* _Work item_:
Exact copy, no pictures: repeat the data that follows.

* _Given material_:
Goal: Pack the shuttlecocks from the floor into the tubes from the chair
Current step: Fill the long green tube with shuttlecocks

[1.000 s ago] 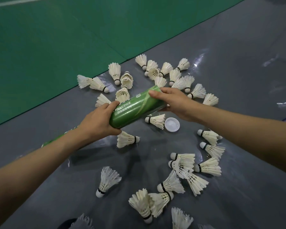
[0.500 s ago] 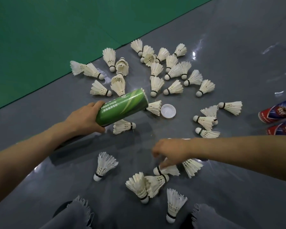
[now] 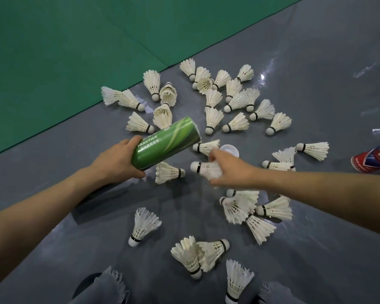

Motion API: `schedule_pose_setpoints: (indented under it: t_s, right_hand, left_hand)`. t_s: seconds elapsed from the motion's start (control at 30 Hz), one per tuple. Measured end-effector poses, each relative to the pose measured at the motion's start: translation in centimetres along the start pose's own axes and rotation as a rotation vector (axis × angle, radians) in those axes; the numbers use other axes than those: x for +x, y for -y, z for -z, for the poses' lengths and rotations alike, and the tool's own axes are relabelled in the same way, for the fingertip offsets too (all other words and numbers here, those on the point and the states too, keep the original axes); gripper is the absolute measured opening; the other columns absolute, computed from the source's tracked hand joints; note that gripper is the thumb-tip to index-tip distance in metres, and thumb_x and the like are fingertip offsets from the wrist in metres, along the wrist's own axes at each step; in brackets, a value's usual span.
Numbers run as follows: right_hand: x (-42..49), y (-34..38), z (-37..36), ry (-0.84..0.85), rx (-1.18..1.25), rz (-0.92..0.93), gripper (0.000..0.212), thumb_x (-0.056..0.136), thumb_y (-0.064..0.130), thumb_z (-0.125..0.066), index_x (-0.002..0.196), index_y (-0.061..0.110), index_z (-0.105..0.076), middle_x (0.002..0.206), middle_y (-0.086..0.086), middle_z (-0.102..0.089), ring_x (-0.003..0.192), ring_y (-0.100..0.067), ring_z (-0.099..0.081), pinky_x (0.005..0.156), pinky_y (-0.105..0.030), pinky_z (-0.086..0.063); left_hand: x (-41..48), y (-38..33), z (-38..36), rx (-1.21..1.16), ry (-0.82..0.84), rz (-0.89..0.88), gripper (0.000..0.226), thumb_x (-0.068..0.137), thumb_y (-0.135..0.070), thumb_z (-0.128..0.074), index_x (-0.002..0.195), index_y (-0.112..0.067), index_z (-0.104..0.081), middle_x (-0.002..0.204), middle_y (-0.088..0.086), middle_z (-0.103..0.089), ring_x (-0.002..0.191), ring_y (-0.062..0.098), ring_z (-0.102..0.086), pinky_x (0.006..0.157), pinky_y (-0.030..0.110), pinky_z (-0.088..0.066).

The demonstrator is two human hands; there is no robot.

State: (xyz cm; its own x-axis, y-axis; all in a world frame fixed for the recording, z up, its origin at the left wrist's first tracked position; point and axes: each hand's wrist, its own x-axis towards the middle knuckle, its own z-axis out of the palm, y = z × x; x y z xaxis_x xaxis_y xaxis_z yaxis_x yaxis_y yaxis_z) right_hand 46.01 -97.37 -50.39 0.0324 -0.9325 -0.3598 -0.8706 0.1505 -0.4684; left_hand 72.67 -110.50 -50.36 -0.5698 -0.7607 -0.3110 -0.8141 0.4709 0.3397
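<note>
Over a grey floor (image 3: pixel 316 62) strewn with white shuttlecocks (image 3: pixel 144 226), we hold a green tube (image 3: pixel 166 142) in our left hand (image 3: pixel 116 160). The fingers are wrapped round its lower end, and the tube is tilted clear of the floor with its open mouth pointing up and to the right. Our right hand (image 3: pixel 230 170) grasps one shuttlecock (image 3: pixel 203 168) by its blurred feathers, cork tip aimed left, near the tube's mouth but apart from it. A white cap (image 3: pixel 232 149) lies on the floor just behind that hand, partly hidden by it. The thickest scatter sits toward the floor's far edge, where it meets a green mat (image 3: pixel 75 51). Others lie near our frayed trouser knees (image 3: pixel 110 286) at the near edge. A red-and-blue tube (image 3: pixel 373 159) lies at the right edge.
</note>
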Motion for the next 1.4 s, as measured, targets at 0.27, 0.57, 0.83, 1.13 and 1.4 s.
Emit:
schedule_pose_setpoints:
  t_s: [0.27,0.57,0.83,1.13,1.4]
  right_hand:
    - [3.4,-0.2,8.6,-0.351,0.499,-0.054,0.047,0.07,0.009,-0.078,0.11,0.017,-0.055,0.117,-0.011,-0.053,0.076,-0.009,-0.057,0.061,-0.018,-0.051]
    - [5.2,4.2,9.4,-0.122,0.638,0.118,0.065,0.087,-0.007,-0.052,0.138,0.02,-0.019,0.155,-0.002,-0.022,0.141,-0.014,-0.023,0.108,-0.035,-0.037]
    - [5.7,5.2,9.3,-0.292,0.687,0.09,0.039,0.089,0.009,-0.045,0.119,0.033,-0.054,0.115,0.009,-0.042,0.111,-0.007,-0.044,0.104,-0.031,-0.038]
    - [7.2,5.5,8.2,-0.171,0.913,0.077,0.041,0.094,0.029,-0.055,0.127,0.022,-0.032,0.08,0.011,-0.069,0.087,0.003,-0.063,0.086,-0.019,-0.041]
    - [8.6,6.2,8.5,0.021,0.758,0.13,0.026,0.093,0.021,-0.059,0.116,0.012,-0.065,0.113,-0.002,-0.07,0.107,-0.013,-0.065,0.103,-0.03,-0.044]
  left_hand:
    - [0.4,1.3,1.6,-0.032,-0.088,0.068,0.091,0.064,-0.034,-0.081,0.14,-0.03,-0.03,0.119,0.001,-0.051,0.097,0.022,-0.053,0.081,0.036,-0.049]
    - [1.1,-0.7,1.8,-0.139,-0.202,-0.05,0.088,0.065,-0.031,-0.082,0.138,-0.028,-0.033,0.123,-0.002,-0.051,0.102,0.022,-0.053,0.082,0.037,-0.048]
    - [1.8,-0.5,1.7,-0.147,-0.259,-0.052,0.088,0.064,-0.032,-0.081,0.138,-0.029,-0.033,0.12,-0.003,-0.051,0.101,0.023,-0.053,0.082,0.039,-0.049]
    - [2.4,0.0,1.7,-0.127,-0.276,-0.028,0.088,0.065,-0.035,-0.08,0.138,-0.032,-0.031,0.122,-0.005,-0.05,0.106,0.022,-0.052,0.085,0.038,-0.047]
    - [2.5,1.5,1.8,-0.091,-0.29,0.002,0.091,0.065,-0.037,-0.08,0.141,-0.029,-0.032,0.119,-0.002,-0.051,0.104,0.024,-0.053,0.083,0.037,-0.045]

* _Problem solution_:
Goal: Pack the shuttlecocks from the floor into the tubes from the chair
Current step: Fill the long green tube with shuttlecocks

[1.000 s ago] 
[0.500 s ago] 
[now] 

Motion API: `schedule_pose_setpoints: (indented under it: t_s, right_hand, left_hand)`. t_s: seconds elapsed from the motion's start (control at 30 Hz), one per tuple. Measured end-effector poses, each relative to the pose measured at the motion's start: translation in centimetres along the start pose's own axes and rotation as a rotation vector (axis × angle, radians) in those axes; the numbers use other axes than those: x for +x, y for -y, z for -z, for the poses' lengths and rotations alike, and the tool's own axes are relabelled in the same way, for the fingertip offsets too (all other words and numbers here, those on the point and the states too, keep the original axes); gripper is the absolute measured opening; the other columns absolute, computed from the source's tracked hand joints; note that gripper is the thumb-tip to index-tip distance in metres, and thumb_x and the like are fingertip offsets from the wrist in metres, along the wrist's own axes at each step; in brackets, a value's usual span.
Numbers run as follows: right_hand: x (-42..49), y (-34..38), z (-37..36), ry (-0.84..0.85), rx (-1.18..1.25), rz (-0.92..0.93), gripper (0.000..0.212), thumb_x (-0.056..0.136), thumb_y (-0.064..0.130), thumb_z (-0.125..0.066), index_x (-0.002..0.196), index_y (-0.061..0.110), index_z (-0.105..0.076), middle_x (0.002..0.206), middle_y (-0.086..0.086), middle_z (-0.102..0.089), ring_x (-0.003..0.192), ring_y (-0.100..0.067), ring_z (-0.099..0.081), pinky_x (0.005..0.156), pinky_y (-0.105..0.030), pinky_z (-0.086..0.063); left_hand: x (-41..48), y (-38..33), z (-38..36), rx (-1.21..1.16), ry (-0.82..0.84), rz (-0.89..0.88), gripper (0.000..0.226), thumb_x (-0.068..0.137), thumb_y (-0.135..0.070), thumb_z (-0.128..0.074), index_x (-0.002..0.195), index_y (-0.112..0.067), index_z (-0.104..0.081), middle_x (-0.002..0.204), middle_y (-0.088..0.086), middle_z (-0.103..0.089), ring_x (-0.002..0.191), ring_y (-0.062..0.098), ring_z (-0.102..0.086), pinky_x (0.006..0.157), pinky_y (-0.030..0.110), pinky_z (-0.088..0.066).

The demonstrator is two human hands; there is no robot.

State: (xyz cm; its own x-axis, y-axis; all in a world frame fixed for the recording, z up, its origin at the left wrist's first tracked position; point and axes: each hand's wrist, its own x-axis towards the middle knuckle, its own z-axis out of the palm, y = z × x; x y z xaxis_x xaxis_y xaxis_z yaxis_x yaxis_y yaxis_z) right_hand 46.01 -97.37 -50.39 0.0324 -0.9325 -0.3598 -0.8706 0.1505 -0.4684; left_hand 72.67 -110.50 -50.36 -0.5698 -0.7607 -0.3110 -0.8141 0.4709 0.3397
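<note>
Over a grey floor (image 3: pixel 316 62) strewn with white shuttlecocks (image 3: pixel 144 226), we hold a green tube (image 3: pixel 166 142) in our left hand (image 3: pixel 116 160). The fingers are wrapped round its lower end, and the tube is tilted clear of the floor with its open mouth pointing up and to the right. Our right hand (image 3: pixel 230 170) grasps one shuttlecock (image 3: pixel 203 168) by its blurred feathers, cork tip aimed left, near the tube's mouth but apart from it. A white cap (image 3: pixel 232 149) lies on the floor just behind that hand, partly hidden by it. The thickest scatter sits toward the floor's far edge, where it meets a green mat (image 3: pixel 75 51). Others lie near our frayed trouser knees (image 3: pixel 110 286) at the near edge. A red-and-blue tube (image 3: pixel 373 159) lies at the right edge.
</note>
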Motion for the next 1.4 s, as measured, targets at 0.27, 0.57, 0.83, 1.13 and 1.4 s.
Emit:
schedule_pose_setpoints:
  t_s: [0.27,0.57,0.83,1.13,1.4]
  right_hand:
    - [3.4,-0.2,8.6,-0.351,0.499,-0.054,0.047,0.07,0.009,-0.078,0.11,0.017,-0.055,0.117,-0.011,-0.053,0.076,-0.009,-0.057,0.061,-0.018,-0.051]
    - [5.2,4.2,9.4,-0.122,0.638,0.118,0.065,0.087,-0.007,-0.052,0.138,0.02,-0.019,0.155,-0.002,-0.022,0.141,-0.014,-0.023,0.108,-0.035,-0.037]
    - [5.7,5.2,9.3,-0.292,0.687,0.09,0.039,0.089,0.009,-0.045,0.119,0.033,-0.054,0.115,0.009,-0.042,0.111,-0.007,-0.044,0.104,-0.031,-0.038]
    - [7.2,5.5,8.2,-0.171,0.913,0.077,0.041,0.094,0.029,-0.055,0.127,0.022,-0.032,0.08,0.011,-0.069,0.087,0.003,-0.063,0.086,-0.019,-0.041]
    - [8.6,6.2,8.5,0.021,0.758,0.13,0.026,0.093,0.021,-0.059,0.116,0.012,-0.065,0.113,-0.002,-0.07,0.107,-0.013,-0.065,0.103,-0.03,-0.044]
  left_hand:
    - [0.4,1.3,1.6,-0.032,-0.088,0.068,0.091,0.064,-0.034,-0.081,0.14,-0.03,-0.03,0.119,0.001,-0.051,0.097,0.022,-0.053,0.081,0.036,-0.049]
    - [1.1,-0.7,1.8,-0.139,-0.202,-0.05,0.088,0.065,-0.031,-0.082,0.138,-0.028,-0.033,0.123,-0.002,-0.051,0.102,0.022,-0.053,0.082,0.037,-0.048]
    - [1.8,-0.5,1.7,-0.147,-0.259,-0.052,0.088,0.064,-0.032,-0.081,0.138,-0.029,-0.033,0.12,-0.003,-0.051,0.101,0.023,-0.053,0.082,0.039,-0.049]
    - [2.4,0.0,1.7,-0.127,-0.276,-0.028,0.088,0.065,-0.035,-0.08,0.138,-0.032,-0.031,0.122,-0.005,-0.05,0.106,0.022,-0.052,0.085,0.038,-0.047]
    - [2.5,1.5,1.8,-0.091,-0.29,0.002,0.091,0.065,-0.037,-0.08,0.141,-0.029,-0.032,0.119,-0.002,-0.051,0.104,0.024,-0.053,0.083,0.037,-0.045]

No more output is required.